Tip - If you are using a phone, set the "Desktop Site" option in your browser   

2026-05-08

My purpose in highlighting this article is not to inform educate or seek to convince of any particular ideology, but simply to make a point - analysis of the complexity is a trap that sucks us into "the paralysis of analysis" and stops us from standing back to recognise the simplicity of the fundamentals of our situation. 

Once lost in the weeds of the ever-proliferating details, it's difficult to remember that we were actually trying to get somewhere quite simple (project managers and governments might be well-advised to pay attention - once those guiding the project are lost, the project is doomed).

We all want the best for ourselves, our families, our communities, even our nations, and (perhaps shortly) our planet, but how to achieve this?

Should "decision-making" be bottom-up evolving from the actions of individuals living in a free society that imposes only the minimum of controls and these only by agreement of the majority?

Or should it be by the apparently simpler top-down control by the tiny "expert" elite at the top of the power pyramid (who will naturally rule in their own interests)?
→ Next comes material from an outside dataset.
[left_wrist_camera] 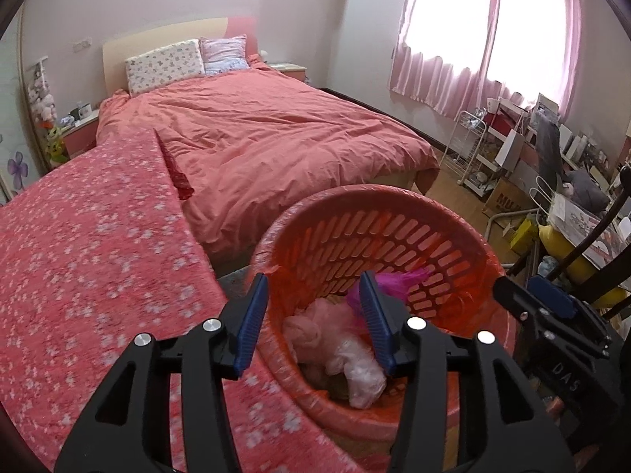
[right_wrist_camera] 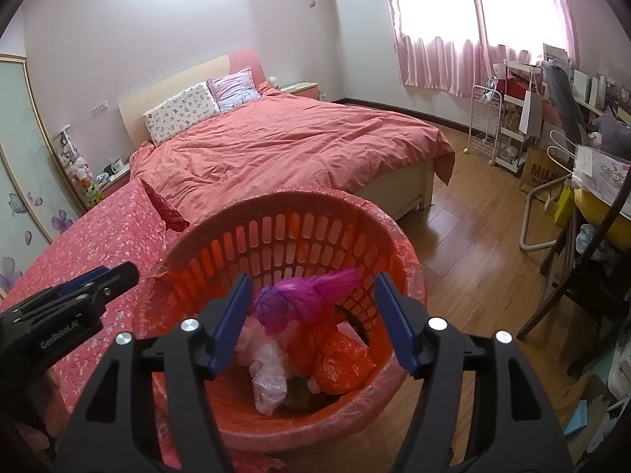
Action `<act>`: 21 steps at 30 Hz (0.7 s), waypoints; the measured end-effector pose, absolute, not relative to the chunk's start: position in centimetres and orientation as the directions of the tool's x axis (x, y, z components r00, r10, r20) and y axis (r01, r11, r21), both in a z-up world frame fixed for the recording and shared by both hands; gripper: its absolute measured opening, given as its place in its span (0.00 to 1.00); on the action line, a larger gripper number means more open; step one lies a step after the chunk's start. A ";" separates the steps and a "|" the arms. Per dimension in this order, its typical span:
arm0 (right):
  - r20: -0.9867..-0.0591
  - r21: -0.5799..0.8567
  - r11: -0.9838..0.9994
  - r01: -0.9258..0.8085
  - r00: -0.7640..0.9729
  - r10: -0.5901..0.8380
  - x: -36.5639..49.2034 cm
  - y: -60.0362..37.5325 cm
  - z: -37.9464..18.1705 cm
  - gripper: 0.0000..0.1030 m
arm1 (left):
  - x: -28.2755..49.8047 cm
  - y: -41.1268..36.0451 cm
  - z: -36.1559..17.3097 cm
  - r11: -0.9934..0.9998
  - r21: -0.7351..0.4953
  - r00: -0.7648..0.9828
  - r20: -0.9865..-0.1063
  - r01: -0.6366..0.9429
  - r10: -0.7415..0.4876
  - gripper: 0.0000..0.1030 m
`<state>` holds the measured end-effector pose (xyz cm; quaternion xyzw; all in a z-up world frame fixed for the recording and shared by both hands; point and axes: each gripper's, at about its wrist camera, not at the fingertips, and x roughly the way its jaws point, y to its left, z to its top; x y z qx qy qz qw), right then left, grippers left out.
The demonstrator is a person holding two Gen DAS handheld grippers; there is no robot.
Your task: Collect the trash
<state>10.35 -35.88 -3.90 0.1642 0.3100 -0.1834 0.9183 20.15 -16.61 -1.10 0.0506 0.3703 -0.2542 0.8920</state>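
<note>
An orange slotted trash basket [left_wrist_camera: 394, 232] [right_wrist_camera: 276, 232] with a red plastic liner stands on the floor by the floral-covered bed. Inside lie a magenta bag [right_wrist_camera: 299, 299] [left_wrist_camera: 398, 280], pale pink and clear plastic bags [left_wrist_camera: 347, 358] [right_wrist_camera: 268, 374] and an orange-red bag [right_wrist_camera: 339, 362]. My left gripper [left_wrist_camera: 313, 323] is open and empty above the basket's near left rim. My right gripper [right_wrist_camera: 311, 319] is open and empty over the basket, with the magenta bag showing between its fingers. Each gripper shows at the edge of the other's view, the right one [left_wrist_camera: 552, 315] and the left one [right_wrist_camera: 79, 295].
A floral red cover [left_wrist_camera: 90, 268] lies to the left, a large bed with a salmon duvet [left_wrist_camera: 276, 134] behind. Wooden floor [right_wrist_camera: 473, 236] lies to the right. A cluttered desk, wire rack [right_wrist_camera: 485, 118], boxes and a dark chair [right_wrist_camera: 583, 295] line the right wall under pink curtains.
</note>
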 end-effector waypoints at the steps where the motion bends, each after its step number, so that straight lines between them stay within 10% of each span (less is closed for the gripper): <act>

Paul Cudenec well illustrates the latter approach, and we have been educated in the appalling consequences many times. But how many more times do we need to experience such results before the penny drops?

John Cowperthwaite illustrates the former approach - when asked what poor countries could do to create growth, he responded "They should abolish the office of national statistics" - ie: stop meddling in the details and let free people get on with their own businesses as they see fit.

OK, there's a compromise to be had here, and the trick will be to get "we the people" to genuinely create it and make it work.